By Martin Crutsinger
AP Economics Writer
WASHINGTON - Job growth nationwide fell to the slowest pace in eight years with auto plants and other factories shedding thousands of workers in December. While the unemployment rate remained frozen at 4 percent, analysts predicted sharply higher numbers in the months ahead as the weak economy forces more layoffs.
The Labor Department's unemployment report yesterday mirrored other statistics that have depicted an economy quickly losing altitude, raising concerns that the record 10-year-stretch of uninterrupted growth could be in jeopardy.
Private payrolls edged up by just 49,000 during the month, ending a quarter in which monthly job creation in the private sector averaged just 84,000, the poorest showing since 1992 and just half the rate in the first nine months of the year.
"We have an economy that has slowed dramatically, and manufacturing has sunk into a recession," said Robert Dederick, economic consultant for Northern Trust Co. in Chicago. "The question is whether the Federal Reserve will be able to keep the overall economy from heading into a downward spiral."
The weak jobs report added to the gloom on Wall Street, as the Dow Jones industrial average fell 250.40 points to close at 10,662.01.
The Dow's slide over the past two days erased most of the 299-point gain triggered on Wednesday when the Federal Reserve, acknowledging the economic slowdown, announced a surprise half-point cut in interest rates, its biggest reduction in more than eight years.
President-elect Bush seized on the Fed's move as evidence that "bold" action was needed to ward off a recession. He urged Congress to move quickly on his $1.3 trillion tax cut to spur growth.
The Clinton administration, however, continued to insist that yesterday's unemployment report showed nothing more than a supercharged economy slowing to a more sustainable rate of growth.

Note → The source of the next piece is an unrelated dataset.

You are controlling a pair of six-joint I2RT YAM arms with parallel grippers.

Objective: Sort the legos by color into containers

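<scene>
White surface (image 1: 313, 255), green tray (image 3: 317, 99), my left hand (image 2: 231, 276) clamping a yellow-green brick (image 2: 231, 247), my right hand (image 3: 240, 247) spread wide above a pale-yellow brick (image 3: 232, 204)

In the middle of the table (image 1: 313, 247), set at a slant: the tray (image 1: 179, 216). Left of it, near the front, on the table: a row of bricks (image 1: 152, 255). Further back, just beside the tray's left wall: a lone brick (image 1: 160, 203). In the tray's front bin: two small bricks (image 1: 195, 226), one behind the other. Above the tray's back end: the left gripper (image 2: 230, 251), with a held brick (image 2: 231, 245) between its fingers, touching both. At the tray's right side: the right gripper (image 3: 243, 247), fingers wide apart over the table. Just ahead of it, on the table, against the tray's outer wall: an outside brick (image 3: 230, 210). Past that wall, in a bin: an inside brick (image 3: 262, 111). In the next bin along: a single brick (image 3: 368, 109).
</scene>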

"We leave the incoming administration with a very solid employment picture - 22.5 million new jobs and a tremendously low unemployment rate," said presidential press secretary Jake Siewert. "They have a lot of leverage to deal with problem spots as they crop up."
The current slowdown is the result of an effort by the Federal Reserve from June 1999 to May 2000 to boost interest rates enough to slow torrid growth to relieve inflation pressures.

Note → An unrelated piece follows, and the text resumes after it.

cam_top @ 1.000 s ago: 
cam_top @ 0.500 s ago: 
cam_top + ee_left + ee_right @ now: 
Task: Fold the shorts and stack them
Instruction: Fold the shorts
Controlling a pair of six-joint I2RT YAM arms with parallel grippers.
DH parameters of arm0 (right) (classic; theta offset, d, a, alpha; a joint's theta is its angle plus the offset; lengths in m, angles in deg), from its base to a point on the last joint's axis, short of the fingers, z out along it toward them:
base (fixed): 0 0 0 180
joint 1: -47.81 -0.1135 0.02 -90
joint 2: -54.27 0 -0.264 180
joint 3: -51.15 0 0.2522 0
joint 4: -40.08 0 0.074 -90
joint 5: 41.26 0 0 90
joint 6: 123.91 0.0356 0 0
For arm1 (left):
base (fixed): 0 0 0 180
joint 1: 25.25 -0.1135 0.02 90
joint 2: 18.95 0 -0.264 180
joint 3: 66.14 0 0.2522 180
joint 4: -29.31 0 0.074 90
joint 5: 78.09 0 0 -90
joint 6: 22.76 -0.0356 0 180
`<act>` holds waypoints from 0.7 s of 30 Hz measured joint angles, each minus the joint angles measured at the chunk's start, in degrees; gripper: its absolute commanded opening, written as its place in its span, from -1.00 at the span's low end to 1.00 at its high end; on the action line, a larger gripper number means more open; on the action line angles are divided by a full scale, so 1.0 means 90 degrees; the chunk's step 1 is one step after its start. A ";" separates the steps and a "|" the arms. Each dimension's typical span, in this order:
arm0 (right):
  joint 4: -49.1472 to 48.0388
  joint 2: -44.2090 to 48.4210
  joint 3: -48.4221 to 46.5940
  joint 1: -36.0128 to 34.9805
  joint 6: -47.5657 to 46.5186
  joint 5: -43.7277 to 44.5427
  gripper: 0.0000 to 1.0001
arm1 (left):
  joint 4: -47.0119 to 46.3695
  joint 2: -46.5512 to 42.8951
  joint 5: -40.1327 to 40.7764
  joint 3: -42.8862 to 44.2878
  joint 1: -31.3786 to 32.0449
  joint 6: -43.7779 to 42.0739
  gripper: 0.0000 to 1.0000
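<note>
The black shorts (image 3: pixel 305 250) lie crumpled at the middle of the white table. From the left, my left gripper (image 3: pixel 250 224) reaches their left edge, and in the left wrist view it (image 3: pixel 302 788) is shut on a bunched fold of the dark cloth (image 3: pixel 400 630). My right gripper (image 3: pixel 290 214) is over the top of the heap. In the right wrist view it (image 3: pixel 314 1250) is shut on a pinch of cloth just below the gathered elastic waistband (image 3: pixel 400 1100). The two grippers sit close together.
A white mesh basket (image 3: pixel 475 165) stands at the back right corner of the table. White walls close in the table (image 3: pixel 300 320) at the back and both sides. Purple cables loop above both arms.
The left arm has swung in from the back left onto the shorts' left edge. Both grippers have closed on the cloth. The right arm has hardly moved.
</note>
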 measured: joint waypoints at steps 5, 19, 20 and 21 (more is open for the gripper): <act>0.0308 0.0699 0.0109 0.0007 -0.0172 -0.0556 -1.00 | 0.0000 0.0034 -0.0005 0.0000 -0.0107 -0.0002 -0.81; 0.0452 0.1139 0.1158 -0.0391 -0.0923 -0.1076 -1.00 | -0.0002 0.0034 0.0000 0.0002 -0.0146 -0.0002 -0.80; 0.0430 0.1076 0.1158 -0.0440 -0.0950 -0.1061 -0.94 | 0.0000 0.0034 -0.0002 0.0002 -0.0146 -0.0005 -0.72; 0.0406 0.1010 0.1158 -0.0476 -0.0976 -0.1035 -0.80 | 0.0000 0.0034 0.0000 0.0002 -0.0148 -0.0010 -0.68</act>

Analysts said the Fed's sudden action this week was an admission that the central bank was worried it may have overdone the credit tightening.

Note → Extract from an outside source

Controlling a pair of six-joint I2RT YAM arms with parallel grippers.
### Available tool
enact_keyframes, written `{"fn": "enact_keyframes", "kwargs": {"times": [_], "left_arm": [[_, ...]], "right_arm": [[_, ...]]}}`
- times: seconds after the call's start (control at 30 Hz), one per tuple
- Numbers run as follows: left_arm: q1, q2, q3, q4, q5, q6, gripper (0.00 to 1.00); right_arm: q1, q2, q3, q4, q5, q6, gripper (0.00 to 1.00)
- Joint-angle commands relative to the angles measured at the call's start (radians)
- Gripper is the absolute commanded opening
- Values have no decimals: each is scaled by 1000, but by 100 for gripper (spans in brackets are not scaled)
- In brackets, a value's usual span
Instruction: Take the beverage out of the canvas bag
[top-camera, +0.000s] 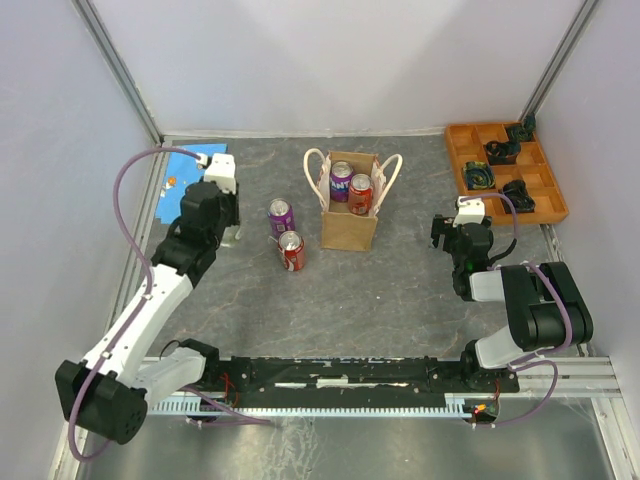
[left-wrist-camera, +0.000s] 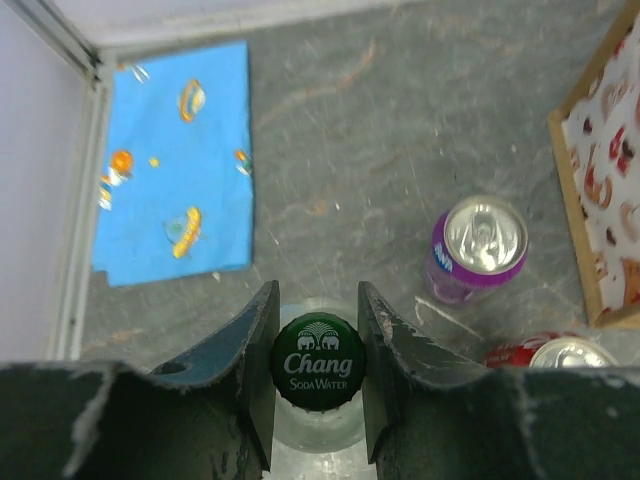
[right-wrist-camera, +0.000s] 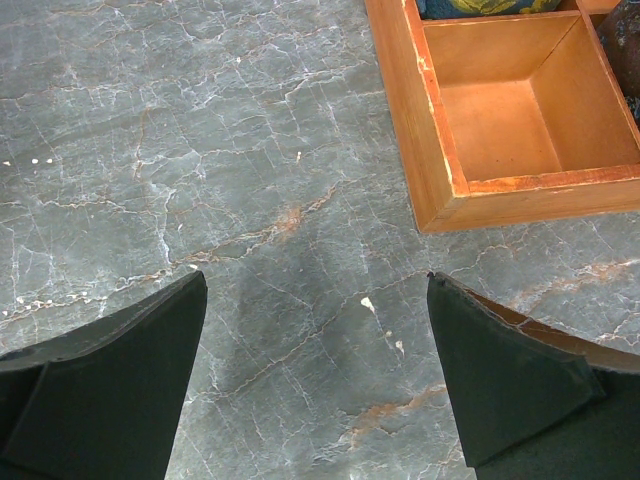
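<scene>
Left claw (left-wrist-camera: 316, 300) is clenched on the top of a glass bottle (left-wrist-camera: 318, 362), one finger pressed to each side of the green cap that reads Chang Soda Water. Clear glass shows below the cap, but whether the bottle's base rests on the desk (left-wrist-camera: 350, 150) cannot be told. Just ahead of this claw and to its right a loose purple can (left-wrist-camera: 478, 250) stands upright. A loose red can (left-wrist-camera: 555, 352) stands beside it, nearer the arms and level with the claw. Farther to the right, past both cans, the canvas bag (top-camera: 350, 225) stands upright and open-topped, its white handles drooping outward on either side. Inside it a bagged purple can (top-camera: 341, 180) and a bagged red can (top-camera: 361, 193) sit side by side, tops up. Ahead of the left claw and to its left a blue cloth (left-wrist-camera: 180, 160) lies flat near the desk's corner. Well apart on the other side of the bag, the right claw (right-wrist-camera: 312, 300) is released, its fingers spread wide over bare desk and gripping nothing. An orange tray (right-wrist-camera: 410, 120) lies ahead of it and to its right, with dark items in several of its compartments.
</scene>
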Motion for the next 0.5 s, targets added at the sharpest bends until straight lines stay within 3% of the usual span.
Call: {"fn": "enact_keyframes", "kwargs": {"times": [0.0,0.17,0.47], "left_arm": [[3,-54,-107,334,98,-63,3],[11,-34,-232,491,151,-101,3],[24,66,-296,638,158,-114,3]], "right_arm": [[-4,1,29,24,-5,-13,99],[-4,0,29,24,-5,-13,99],[-4,1,29,24,-5,-13,99]]}}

Manufacturing plants lost 62,000 jobs in December with 8,000 of those layoffs occurring at auto factories, which are struggling with high inventories and slumping sales.
"Manufacturers were hit hard last month and will continue to be under pressure," warned Jerry Jasinowski, president of the National Association of Manufacturers. "We are in the midst of a sharp slowdown in activity."
Private analysts, however, said they still believed there was time for the Federal Reserve to prevent a full-blown recession if it continues to cut rates aggressively.
"The Fed will do whatever it takes to keep the U.S. economy from going down the tubes," said Bruce Steinberg, chief economist at Merrill Lynch in New York.
Still, the forecast growth of around 3 percent or less this year would likely push unemployment up by a full percentage point to 5 percent by December 2001, adding an extra 1 million people to the jobless rolls.
"The clouds on the horizon are becoming harder to ignore," said David Wyss, economist at Standard & Poor's. "The slowdown is going to be a little bumpier than we had hoped."
In another report yesterday, new-home sales fell by 2.2 percent in November to the lowest level in three months, a decline blamed on stock market volatility, higher energy prices and falling consumer confidence.
Even with the slowdown in the last three months of the year, the unemployment rate for all of 2000 averaged 4 percent, the best showing since a 3.5 percent rate in 1969.
One of the reasons the Federal Reserve gave for its rate reduction this week was the absence of inflationary pressure. That view was supported in Friday's report which showed average hourly earnings, a key gauge of inflation, rose 0.4 percent in December, down from 0.6 percent in November.
The big loss in manufacturing jobs brought losses in that sector to 180,000 for the year. In addition to the layoffs, factories cut back sharply in December on the number of hours worked with the factory workweek dropping by 0.8 hours, the biggest decline in nearly five years.
Construction lost 13,000 jobs last month, the second consecutive monthly decline, reflecting extreme weather conditions in both November and December.
Retailing, which suffered through disappointing Christmas sales, managed to add a modest 8,000 jobs during the month. But looking forward, a number of the country's biggest names, from Sears to Office Depot, have recently announced thousands of layoffs as they shut unprofitable stores. Montgomery Ward will shut its doors completely after 128 years in business.
The increase of 56,000 government jobs in December, representing a bounce back from a weak November, contributed more than half of the total payroll growth of 105,000 for the month.